Exercise objective
Since the data must remain as supplied, reproduce it word for word.

Recorded data
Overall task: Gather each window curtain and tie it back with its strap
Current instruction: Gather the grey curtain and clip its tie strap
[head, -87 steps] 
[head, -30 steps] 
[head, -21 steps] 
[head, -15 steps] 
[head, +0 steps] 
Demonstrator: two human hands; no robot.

Output for this task
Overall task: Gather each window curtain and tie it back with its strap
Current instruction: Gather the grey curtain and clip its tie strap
[head, -87 steps] 
[head, -30 steps] 
[head, -21 steps] 
[head, -15 steps] 
[head, +0 steps] 
Demonstrator: two human hands; no robot.

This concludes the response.